An attorney representing the sex abuse victims of a former Kennewick High School teacher is suing the Kennewick School District for failing to provide public records connected to the case.
The district has failed to promptly respond, if at all, to document requests regarding William Pickerel, according to documents filed Wednesday in Benton County Superior Court.
The district also has refused to provide any portion of a June 2008 letter from two district attorneys to the superintendent, court documents said. The district is required to redact any privileged information and provide the letter, said attorney Jeff Kreutz of Tamaki Law in Kennewick, but the district has told him the entire letter is exempt from public disclosure.
“We’d just like to know what the district did to protect students,” Kreutz told the Herald.
The district hasn’t received notice of the public records lawsuit and cannot comment, said spokeswoman Robyn Chastain. District officials have provided documents in response Kreutz’s requests as required by state law but some are exempt, district officials have said.

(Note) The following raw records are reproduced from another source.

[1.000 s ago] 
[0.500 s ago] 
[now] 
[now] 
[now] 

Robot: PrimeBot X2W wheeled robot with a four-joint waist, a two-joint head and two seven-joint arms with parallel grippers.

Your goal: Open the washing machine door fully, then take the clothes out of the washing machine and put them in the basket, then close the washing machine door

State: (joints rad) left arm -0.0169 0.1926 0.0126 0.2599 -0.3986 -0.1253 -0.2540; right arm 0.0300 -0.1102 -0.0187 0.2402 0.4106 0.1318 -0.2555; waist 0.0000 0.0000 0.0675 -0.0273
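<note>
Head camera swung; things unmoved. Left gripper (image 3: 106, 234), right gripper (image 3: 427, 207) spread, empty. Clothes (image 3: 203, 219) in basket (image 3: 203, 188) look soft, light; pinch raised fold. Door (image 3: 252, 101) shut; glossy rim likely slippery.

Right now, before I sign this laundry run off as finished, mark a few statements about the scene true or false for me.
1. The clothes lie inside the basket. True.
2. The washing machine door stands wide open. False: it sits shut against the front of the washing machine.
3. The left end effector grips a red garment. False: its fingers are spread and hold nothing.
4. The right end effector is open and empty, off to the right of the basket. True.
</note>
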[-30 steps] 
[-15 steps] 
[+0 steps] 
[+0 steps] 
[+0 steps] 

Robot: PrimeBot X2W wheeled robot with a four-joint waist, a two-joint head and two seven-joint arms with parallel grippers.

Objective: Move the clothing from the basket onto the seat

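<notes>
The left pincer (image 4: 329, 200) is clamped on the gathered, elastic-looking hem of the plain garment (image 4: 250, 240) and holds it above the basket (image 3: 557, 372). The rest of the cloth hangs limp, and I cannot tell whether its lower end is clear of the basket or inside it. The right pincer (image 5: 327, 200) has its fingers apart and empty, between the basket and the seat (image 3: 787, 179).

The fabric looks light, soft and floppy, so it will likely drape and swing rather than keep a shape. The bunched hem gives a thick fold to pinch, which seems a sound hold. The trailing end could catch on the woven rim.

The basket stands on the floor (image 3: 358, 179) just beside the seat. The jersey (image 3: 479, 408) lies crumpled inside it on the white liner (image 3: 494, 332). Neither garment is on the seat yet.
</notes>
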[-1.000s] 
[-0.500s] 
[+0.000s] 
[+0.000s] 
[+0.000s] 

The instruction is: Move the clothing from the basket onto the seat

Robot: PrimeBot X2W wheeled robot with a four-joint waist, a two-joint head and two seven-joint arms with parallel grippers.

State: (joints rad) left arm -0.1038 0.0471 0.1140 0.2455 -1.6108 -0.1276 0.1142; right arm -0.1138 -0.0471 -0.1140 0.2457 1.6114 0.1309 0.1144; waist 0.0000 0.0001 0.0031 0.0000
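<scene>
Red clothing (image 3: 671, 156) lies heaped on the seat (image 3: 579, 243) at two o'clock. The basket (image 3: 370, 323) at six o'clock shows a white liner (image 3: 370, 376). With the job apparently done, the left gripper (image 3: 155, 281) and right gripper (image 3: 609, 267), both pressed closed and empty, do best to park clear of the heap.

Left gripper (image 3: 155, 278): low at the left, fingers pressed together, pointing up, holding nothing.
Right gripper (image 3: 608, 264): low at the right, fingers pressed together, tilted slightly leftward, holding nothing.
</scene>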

Kreutz has said he plans to file a claim against the district for knowing or that it should have known of Pickerel’s actions and didn’t do enough to protect Pickerel’s victims. District officials have declined to discuss potential litigation.
Pickerel, now 78, taught in the district from 1960-98. He was a highly-regarded wrestling coach and teacher who abused dozens of boys on non-school sanctioned out-of-town trips to events. Allegations against him surfaced in 2007.
Pickerel pleaded guilty in 2008 in King County Superior Court for having sex with or inappropriately touching five Kennewick boys during overnight stays in Seattle. He was sentenced to 10 years in prison but is set to be released after serving 51/2 years because of good behavior. He will be released in King County and be under community supervision.
Similar charges against Pickerel in Benton County were dropped and none of the abuse reportedly happened on Kennewick school grounds.
Kreutz began seeking documents from the district in August 2013. The district was days late in its initial and follow-up responses to that request, violating state law, and either did not provide any documents or denied their existence, court documents said.
When Kreutz pressed the matter, the district said it had withheld the seven-page letter from attorneys Diehl Rettig and Cheryl Adamson to the superintendent, claiming it was fully exempt from a public records request because of attorney client privilege, court documents said.
Kreutz filed a second public records request in early October 2013, seeking reports and records connected to a district investigation of Pickerel. The district said it would need 30 business days to fully respond but Kreutz said he has not had any further communication from the district on his request since mid-October.
“Anyone’s entitled to this information,” Kreutz told the Herald. “We’re just running up against a brick wall.”
A hearing date has not yet been set for the case. In addition to seeking the requested documents, Kreutz is asking the judge for the district to pay his legal costs but also thousands of dollars in penalties for the district’s failure to provide public records.
Kreutz said he did not want to sue the district but had no other recourse.
“I’m 100 percent confident that the judge will look at this and require them to comply,” he said.